There are so many things to say about prayer. Here I will try to narrow the focus to how prayer changes as we progress in spiritual maturity.
I’ll divide things up, perhaps over-simplistically, into phases.
Phase 1: You pray for what you want.
This is the most basic kind of prayer, but that doesn’t mean it is bad. Not at all. We are encouraged to ask for things. Jesus even included the phrase, “Give us this day our daily bread,” in the Lord’s prayer.
Naturally, if we are sick, we will pray to be well. If we lack money for necessities, or even just for things we want, we should pray about that. We’ll pray for family harmony, good weather, safety for traveling–all of that is good and normal.
That’s all good and right, but it is incomplete. If we are using prayer to get God to fill our empty shopping cart, it is shallow. Admittedly, at first we might not know any better. But we must move beyond that. Babies, who once knew nothing but getting mother’s milk, grow into a fuller understanding of life. Like them, we grow into maturity. Our view of prayer expands beyond asking God for things.
Phase 2: You learn that prayer is more than just getting what you want.
In the Lord’s prayer Jesus taught us some other things to pray, more than just “Give us this day our daily bread.” Before it he said, “Our Father, in heaven, hallowed be they name, your kingdom come, your will be done on earth as it is in heaven.” So there’s praise and honor first, as well as acknowledging that God’s will is the highest and best.
And after the “Give us this day our daily bread,” he moved on to “Forgive us our debts, and we also have forgiven our debtors. And lead us not into temptation but deliver us from the evil one.” The Lord’s prayer, which is our guide, had more about the spiritual than the material. It also had praise, confession and appreciation for who God is and what He has done.
The helpful acronym ACTS (adore, confess, thank, supplicate) helps us keep prayers out of the rut of just asking God for things we want (supplication). Supplication is still a part of it, but in the context of our broader relationship with God.
So we move on from ‘prayer as getting things’ to a fuller picture.
Phase 3: You align your prayers to God’s will.
It is possible to pray wrongly. James 4:3 says plainly that God does not answer some prayers because they are from selfish motives. He says, “you ask with wrong motives,” or as the King James Bible says, “you ask amiss.” God does not obligate himself to answer selfish prayers.
The book of 1 John says the same thing in a positive way: “This is the confidence we have in approaching God: that if we ask anything according to his will, he hears us. And if we know that he hears us—whatever we ask—we know that we have what we asked of him,” (1 John 5:14-15).
Praying according to God’s will is the goal. How do we get to that point if God’s will is not clear? The way to prayer according to God’s will is to keep praying, keep listening to God, keep aligning our motives as we allow God’s sunlight to shine upon them. We make adjustments as we persevere. As we do this, our original motives might be shown to be not as pure as we assumed.

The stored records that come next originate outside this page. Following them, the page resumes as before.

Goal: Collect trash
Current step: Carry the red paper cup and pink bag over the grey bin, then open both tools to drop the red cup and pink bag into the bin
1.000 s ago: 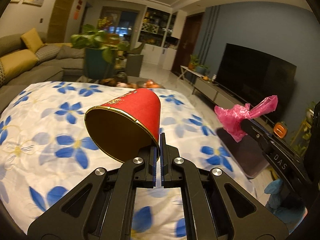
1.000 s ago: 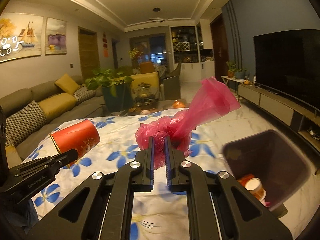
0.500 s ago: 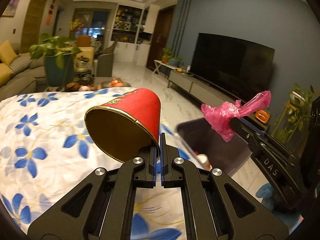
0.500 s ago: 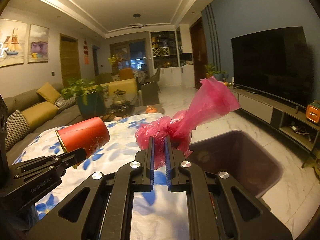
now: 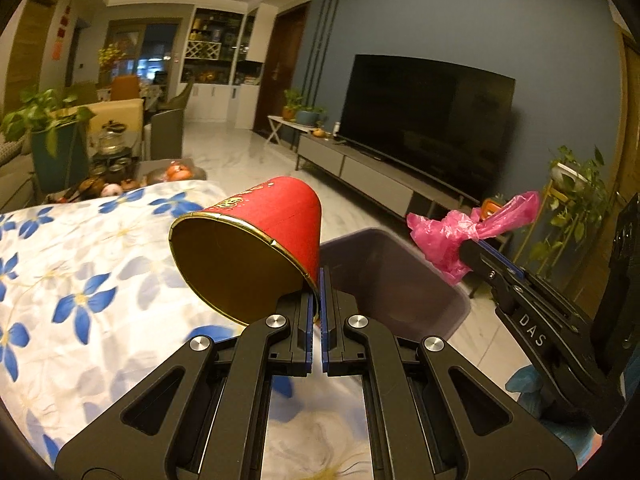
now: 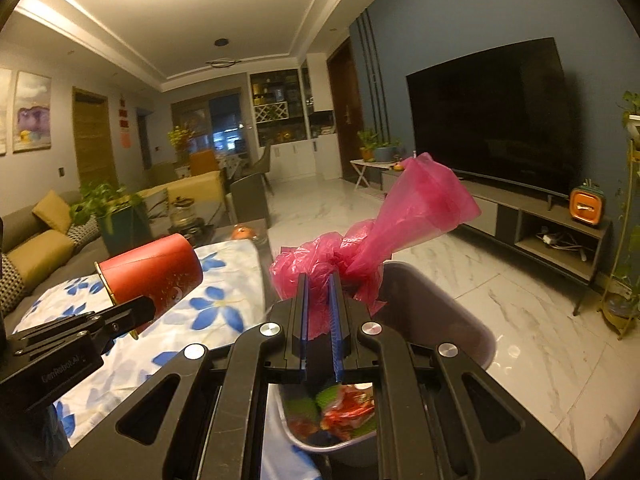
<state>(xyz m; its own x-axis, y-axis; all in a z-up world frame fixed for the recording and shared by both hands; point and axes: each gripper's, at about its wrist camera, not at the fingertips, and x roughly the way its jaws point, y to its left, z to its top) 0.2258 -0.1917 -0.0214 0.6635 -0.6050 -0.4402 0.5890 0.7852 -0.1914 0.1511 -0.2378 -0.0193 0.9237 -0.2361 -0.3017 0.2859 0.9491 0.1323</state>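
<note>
My left gripper (image 5: 317,280) is shut on the gold rim of a red paper cup (image 5: 256,240), held on its side above the table's right edge, mouth toward the camera. The same red cup (image 6: 156,276) shows at the left in the right wrist view. My right gripper (image 6: 320,284) is shut on a crumpled pink plastic bag (image 6: 384,232), held over a grey trash bin (image 6: 448,320) that stands on the floor by the table. The bin (image 5: 384,276) holds colourful wrappers (image 6: 344,412). In the left wrist view the pink bag (image 5: 464,232) hangs above the bin's far right side.
A table with a white cloth printed with blue flowers (image 5: 80,288) lies to the left. A TV (image 5: 424,120) on a low cabinet (image 5: 376,180) lines the blue wall at right. Marble floor (image 6: 520,320) surrounds the bin. A sofa (image 6: 36,240) and potted plants sit behind.
Both grippers have swung right, from over the table toward the bin. The right gripper with the pink bag now sits above the bin opening; the cup is at the table's edge.
</note>
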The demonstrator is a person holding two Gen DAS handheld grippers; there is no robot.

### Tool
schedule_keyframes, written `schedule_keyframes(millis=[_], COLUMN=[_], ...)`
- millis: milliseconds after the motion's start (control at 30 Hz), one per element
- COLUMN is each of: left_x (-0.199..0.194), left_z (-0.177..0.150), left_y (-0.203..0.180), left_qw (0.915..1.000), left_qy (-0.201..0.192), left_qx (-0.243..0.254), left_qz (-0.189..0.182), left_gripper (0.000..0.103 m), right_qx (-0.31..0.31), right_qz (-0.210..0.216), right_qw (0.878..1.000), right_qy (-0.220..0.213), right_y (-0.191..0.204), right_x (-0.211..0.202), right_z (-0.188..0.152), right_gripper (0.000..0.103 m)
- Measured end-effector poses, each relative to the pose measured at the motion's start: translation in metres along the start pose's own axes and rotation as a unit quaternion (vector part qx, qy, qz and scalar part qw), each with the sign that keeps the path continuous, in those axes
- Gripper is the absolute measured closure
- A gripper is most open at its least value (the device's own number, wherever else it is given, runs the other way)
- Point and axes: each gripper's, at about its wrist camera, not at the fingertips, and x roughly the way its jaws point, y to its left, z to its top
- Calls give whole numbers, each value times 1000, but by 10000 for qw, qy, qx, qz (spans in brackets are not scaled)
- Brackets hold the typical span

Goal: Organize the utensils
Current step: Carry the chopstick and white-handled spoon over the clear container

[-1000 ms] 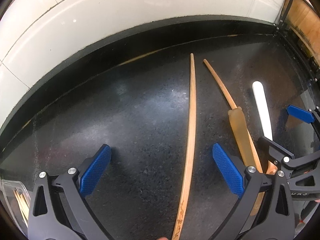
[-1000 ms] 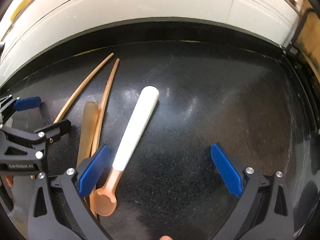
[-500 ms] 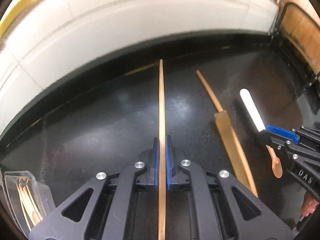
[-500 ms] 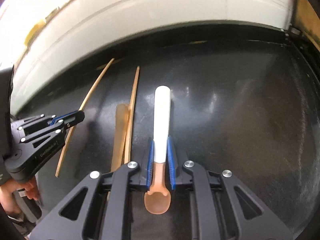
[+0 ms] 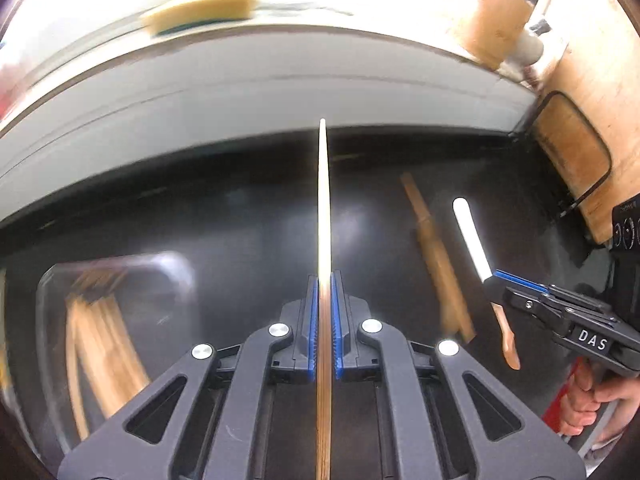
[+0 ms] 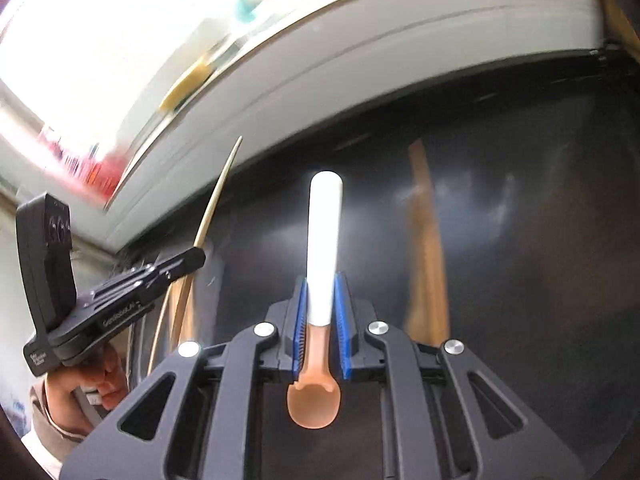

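Holding a long wooden chopstick (image 5: 323, 216) clamped edge-on, the left gripper (image 5: 324, 328) hovers right of the clear container (image 5: 52, 280). The right gripper (image 6: 320, 320), further right, pinches the white-handled spoon (image 6: 322, 240). The thin chopstick could pivot or slip, because the pads grip only a short part.

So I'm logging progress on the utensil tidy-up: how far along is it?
Partly done. Several wooden utensils already lie in the clear container. In hand: the left gripper is shut on a long thin wooden stick, and the right gripper is shut on the white-handled spoon; neither is in the container yet. Left: a wooden spatula lies on the dark counter.
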Motion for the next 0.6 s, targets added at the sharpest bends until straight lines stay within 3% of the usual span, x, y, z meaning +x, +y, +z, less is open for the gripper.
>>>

For example. Many years ago I asked God for something. I really wanted it. It wasn’t sinful and there seemed nothing wrong with it. In fact, it seemed to be good–good for me, good for the Kingdom of God. But over time that ‘good’ was shown to be kind of shallow; the real motive had an element of competition, or maybe pride, that I didn’t see at first. Looking back, I see how this was gradually revealed.
It is also possible that maybe we are asking for too little and don’t even know it. God is “able to do immeasurably more than all we ask or imagine,” (Ephesians 3:20). The awareness of this too comes through listening as we persistently go to God.
This brings us to the last phase…
Phase 4: Prayer becomes less of a monologue and more of a conversation.
It is useful, thought a little simplistic, to say that God speaks to us through His word (the Bible), and that we speak to Him through prayer.
That is simplistic because God can also speak to us in prayer. Prayer involves listening as well as speaking.
How do we listen when God rarely (if ever) speaks to most of us in an audible voice? We listen through silence, giving room for God to speak through impressions. We don’t rush through our prayer time. We stop and get a sense for what God wants.
In my prayer times, I’ve learned to try not to say the ‘amen’ too quickly. I’ve got to leave room for what God wants to say. Prayer becomes less about things and more about deeping our relationship with God.
Our Christian character is built through conversation. This character is more valuable than getting those things we want. Even so, God still delights in giving His children gifts. We get a double benefit–the answer (now honed to God’s will) that we prayed for and the character depth that came from that process.
These four phases may come in a different order for you than for me. But I believe they mark the usual pattern of maturity in the way we pray.